Business Day reported in November 2022 that NPC sought ₦532.7 billion for the 2023 national census. According to Business Day’s 6th July 2023, the NPC asked the Nigerian President for an additional ₦225.2b for the 2023 census.
The national census must leverage an integrated data ecosystem, and the funds NPC has spent on planning the 2023 census can implement integrated national data ecosystems.
A national statistical system for birth and death registration should be centralized, accessible, and solution and benefit-driven to promote integrated and intelligent data.
Residency, immigration, identification, and assets registration
Nigeria’s digital economy policy and strategy depend on integrated national data ecosystems.

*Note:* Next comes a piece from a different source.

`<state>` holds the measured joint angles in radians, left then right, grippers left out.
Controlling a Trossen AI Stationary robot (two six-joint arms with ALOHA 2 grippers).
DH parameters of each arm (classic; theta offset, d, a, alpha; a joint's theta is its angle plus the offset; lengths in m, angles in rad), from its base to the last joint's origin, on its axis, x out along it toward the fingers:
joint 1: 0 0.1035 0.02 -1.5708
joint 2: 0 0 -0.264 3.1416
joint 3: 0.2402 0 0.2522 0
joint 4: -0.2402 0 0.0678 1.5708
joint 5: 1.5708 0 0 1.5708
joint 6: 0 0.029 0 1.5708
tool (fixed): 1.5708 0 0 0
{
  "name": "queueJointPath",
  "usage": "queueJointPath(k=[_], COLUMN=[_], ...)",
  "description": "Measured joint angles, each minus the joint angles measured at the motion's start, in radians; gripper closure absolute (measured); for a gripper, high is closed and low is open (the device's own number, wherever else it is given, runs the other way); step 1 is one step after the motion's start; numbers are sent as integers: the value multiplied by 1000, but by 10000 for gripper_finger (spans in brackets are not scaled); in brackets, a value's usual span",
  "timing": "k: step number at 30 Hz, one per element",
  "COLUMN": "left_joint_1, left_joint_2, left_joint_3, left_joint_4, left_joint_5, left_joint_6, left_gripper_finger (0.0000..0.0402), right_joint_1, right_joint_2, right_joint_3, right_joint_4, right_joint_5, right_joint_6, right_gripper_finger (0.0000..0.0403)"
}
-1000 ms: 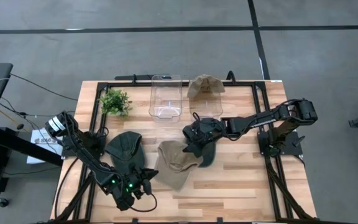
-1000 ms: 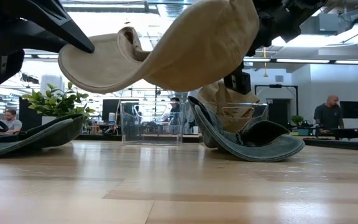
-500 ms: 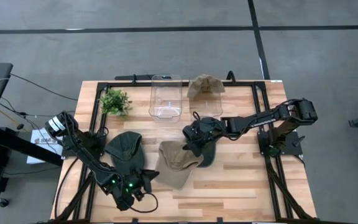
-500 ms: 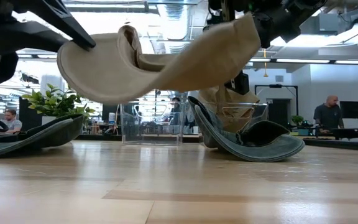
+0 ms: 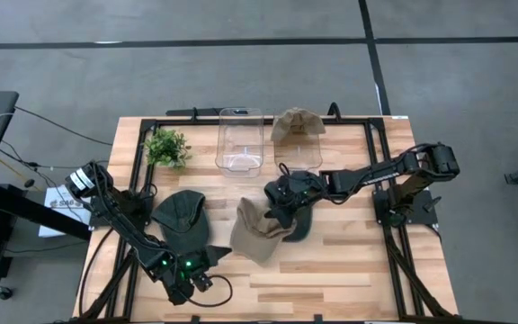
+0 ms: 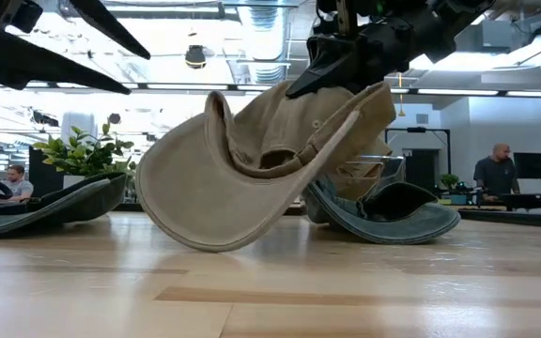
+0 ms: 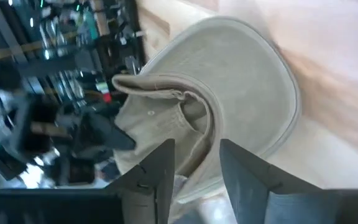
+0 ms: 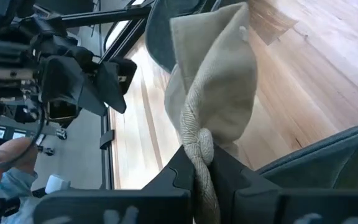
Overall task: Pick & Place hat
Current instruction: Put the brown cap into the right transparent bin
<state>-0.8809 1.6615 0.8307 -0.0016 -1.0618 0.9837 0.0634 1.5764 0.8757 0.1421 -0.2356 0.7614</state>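
While the left gripper point(image 5: 212, 259) gapes empty, the right gripper point(image 5: 275, 212) clamps the tan hat point(image 5: 257, 231) above the desk point(image 5: 349, 261)

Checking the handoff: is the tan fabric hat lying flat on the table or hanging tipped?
Hanging tipped. The tan fabric hat dangles brim-down from the shut right tool; the left tool is open, off it.
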Motion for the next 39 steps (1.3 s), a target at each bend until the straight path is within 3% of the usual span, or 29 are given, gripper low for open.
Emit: queueJointPath(k=[9, 13, 17, 24, 30, 34, 39], left_joint_1=[-10, -11, -9, -2, 42, 102, 188], left_joint_2=[0, 0, 0, 0, 0, 0, 0], left_joint_3=[0, 0, 0, 0, 0, -2, -27], left_joint_4=[10, 14, 26, 47, 84, 87, 90], left_joint_5=[21, 106, 124, 125, 125, 127, 169], left_joint_6=[-451, -639, -785, -914, -962, -1068, -1147], left_gripper_finger=[280, 287, 295, 300, 300, 300, 300], right_joint_1=[25, 37, 56, 106, 125, 91, -1], right_joint_2=[-21, -93, -186, -328, -409, -448, -486], right_joint_3=[0, 2, 36, 161, 281, 328, 343], right_joint_4=[9, 5, -63, -280, -496, -588, -634], right_joint_5=[38, 80, 134, 249, 434, 528, 555], right_joint_6=[-38, -81, -154, -334, -499, -602, -797], right_gripper_finger=[394, 394, 394, 394, 394, 394, 386])
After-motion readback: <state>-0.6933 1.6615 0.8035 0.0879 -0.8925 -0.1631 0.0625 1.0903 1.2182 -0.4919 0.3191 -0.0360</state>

A well-implemented nationally integrated data ecosystem fits Nigeria’s three-tiered government system like a latex glove.
Nationally integrated data that shows residency, immigration, credible national identification system, assets registration, and land titling ensures identification, security, assets tracing, business forecast, product or service development, legislation, and policymaking such as government subsidy or cross-subsidy.
We emphasize a credible national identification system because we have seen an American child by birth, born of a Nigerian mother and Dutch father, with a Nigerian national identity number.
Concerning land titling, over 40% of lands in Nigeria are in non-urban areas. Poor land titling system hinders financial inclusion and economic integration.
A nationally integrated data ecosystem is critical to efficient tax drives and inclusion. Without an integrated national data ecosystem, fighting corruption, banditry, terrorism, terrorism financing, voter registration, and credible electoral system nosedives into physical exertion and subversion.
Concluding, data spaces exist in Turkey’s manufacturing sector. It provides an environment where stakeholders can safely, securely, and self-determinedly share and use data with other organizations or agencies.
Pending a specific legal regime, the Nigerian Data Protection Commission is empowered to regulate “data spaces” and promote data sharing among ministries, departments, governments, agencies, and the private sector.